The brothers bound Zönow-Owan about the body and he cried out. Mcher knew his voice and would have gone to him, but his grandmother said to him: "That is not the voice of thy kinsman. It is the noise of children and the beating of drums."

When Mcher heard the voice for the third time he beat down the door and went out. One door destroyed the other. By a blow of his fist he sent the first door against the second, the second against the third, and so all seven doors were shattered.

Mcher saw his uncles from afar, but his father was not there. He asked, and his uncle told him the men of Chlat had slain his father. He fell upon his face and wept, and as he lay there his uncles wished to lift him, but exert themselves as they would they could not move him.

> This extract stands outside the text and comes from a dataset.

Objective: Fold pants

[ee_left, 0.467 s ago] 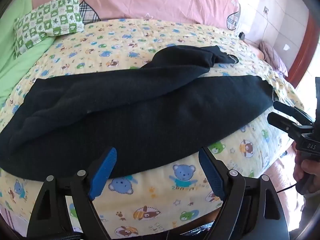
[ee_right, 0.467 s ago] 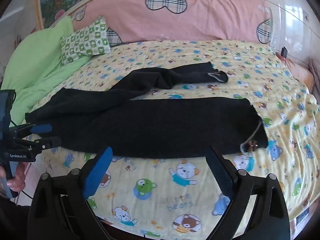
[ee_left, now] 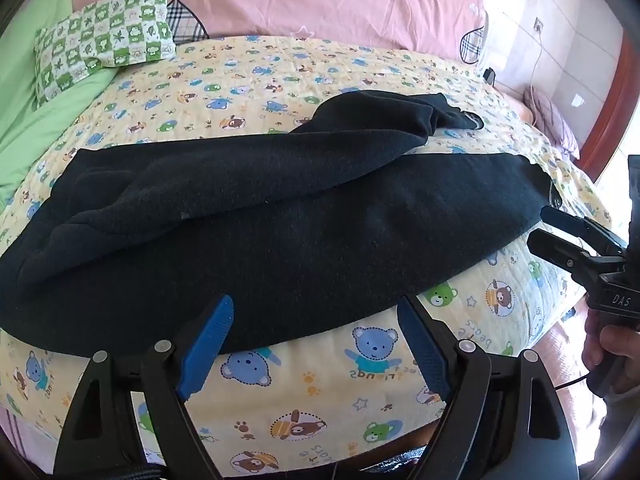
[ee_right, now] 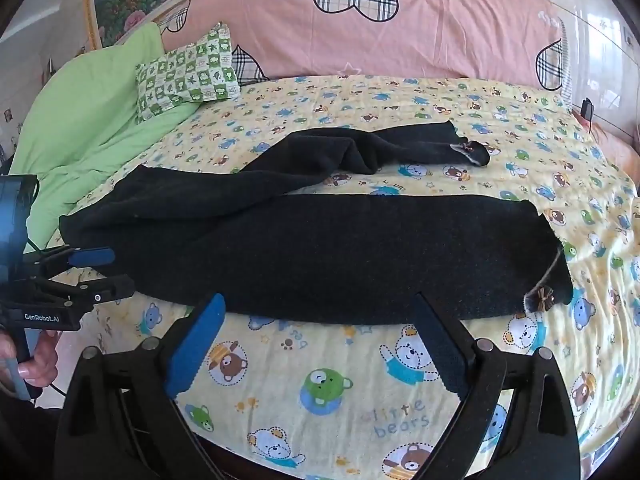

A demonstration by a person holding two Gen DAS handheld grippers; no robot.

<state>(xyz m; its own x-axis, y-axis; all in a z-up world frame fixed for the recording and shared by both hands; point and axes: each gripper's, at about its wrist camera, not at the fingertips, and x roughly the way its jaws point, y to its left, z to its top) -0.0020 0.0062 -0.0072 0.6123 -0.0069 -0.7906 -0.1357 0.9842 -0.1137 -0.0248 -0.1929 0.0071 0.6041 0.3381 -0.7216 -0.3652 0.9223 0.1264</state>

The tears of Mcher furrowed the earth and flowed like a river. After three days he arose, mounted his father's horse, and rode to Chlat. He circled the town and destroyed it—as it is even to this day. Then he ascended the mountain Memrut[[34]] and saw the smoke of the ruins grow ever denser. Only one old woman remained alive. He seized her, and, bending two trees down, bound her feet to the trees and let them loose. And thus he killed her. Since then no smoke ascends from Chlat.

Mcher permitted his uncles to return to their own dwelling-places and himself rode toward Tosp.

Men say he is still there, and they show his house, and even now water flows from the rocks for his horse.

On Ascension-night the door of Mcher's rock opens. But it is decreed that he shall not go out: the floor holds him not, his feet sink into the earth.

Once on Ascension-night a shepherd saw Mcher's door open, and the shepherd entered. Mcher asked him: "By what occupation do you live?"

"By brains," said the shepherd.

Then Mcher said: "We shall see what kind of brains you have! Take the nose-bag of my horse and hang it around his neck."